For a comparative view of Holt’s method of forecast.

autoplot(books[, "Paperback"], series = "Paperback") + autolayer(holt(books[, "Paperback"], h = 4), series = "Paperback") +
autolayer(books[, "Hardcover"], series = "Hardcover") + autolayer(holt(books[, "Hardcover"], h = 4), series = "Hardcover", PI = FALSE) +
  ggtitle("Comparative forecasts from Daily Sales (SES)") + xlab("Day") + ylab("Books Sold")

In Holt’s method, we observe that forecast caught the trend, slightly. In sales of paperbacks, the trend is not so perceptble, but in sales of hardcover the mild upward gradinent is perceptible.

b.Compare the RMSE measures of Holt’s method for the two series to those of simple exponential smoothing in the previous question. (Remember that Holt’s method is using one more parameter than SES.) Discuss the merits of the two forecasting methods for these data sets.

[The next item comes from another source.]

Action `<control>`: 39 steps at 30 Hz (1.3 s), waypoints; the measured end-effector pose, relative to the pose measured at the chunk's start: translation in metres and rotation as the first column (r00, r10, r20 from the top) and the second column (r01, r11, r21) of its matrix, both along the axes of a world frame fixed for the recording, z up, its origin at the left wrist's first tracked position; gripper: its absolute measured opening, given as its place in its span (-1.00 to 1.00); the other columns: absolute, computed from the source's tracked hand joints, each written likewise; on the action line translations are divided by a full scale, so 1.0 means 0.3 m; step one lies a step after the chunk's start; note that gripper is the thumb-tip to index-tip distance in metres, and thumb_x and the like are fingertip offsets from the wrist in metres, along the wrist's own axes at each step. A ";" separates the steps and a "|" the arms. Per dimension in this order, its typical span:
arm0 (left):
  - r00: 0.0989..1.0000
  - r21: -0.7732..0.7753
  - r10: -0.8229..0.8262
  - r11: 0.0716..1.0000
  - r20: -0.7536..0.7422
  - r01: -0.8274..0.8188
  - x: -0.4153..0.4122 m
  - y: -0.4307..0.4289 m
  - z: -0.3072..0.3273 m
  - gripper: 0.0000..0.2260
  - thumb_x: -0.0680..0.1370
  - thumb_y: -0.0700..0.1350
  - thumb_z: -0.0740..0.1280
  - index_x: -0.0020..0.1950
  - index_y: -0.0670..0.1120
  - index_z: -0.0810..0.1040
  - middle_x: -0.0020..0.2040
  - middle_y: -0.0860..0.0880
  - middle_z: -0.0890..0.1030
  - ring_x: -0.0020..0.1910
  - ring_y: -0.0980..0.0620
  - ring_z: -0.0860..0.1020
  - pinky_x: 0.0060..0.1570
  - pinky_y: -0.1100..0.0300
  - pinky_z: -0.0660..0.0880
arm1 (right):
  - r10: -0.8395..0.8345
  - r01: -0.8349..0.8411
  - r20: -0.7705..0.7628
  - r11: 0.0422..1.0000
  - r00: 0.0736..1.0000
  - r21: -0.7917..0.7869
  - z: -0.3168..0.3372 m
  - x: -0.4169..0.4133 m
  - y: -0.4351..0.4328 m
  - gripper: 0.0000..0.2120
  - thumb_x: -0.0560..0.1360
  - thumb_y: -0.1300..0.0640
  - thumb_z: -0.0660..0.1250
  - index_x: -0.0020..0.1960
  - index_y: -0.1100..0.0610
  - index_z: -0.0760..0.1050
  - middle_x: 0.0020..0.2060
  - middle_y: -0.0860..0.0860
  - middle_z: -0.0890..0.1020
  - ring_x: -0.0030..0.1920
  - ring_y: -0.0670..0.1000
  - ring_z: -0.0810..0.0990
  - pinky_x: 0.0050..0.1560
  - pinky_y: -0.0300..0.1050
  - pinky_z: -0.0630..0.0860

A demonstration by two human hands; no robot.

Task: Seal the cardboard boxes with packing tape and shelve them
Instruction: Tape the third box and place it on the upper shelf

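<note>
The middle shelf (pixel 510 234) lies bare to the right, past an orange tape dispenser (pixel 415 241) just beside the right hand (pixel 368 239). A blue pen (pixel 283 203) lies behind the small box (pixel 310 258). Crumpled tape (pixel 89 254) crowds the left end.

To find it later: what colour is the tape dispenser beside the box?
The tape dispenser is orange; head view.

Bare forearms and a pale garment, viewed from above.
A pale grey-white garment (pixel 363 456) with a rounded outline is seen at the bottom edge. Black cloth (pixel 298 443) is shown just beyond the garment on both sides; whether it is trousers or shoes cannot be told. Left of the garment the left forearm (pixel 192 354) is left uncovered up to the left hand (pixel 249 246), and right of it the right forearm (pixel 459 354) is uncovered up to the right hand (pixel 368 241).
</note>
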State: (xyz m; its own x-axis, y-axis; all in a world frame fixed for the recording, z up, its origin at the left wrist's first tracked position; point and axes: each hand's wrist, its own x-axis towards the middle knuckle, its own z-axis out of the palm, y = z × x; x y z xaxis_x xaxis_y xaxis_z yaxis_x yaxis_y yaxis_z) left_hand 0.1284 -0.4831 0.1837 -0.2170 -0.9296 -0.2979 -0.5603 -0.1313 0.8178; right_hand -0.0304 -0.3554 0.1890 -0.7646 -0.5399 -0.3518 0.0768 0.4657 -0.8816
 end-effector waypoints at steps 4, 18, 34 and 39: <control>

round(accuracy(holt(books[, "Paperback"], h = 4)), 2)  # Holt's method for RMSE for paperback

##                 ME  RMSE   MAE   MPE  MAPE MASE  ACF1
## Training set -3.72 31.14 26.18 -5.51 15.58 0.66 -0.18

round(accuracy(holt(books[, "Hardcover"], h = 4)), 2)  # Holt's method for RMSE for hardcover

##                 ME  RMSE   MAE   MPE  MAPE MASE  ACF1
## Training set -0.14 27.19 23.16 -2.11 12.16 0.69 -0.03

c.Compare the forecasts for the two series using both methods. Which do you think is best?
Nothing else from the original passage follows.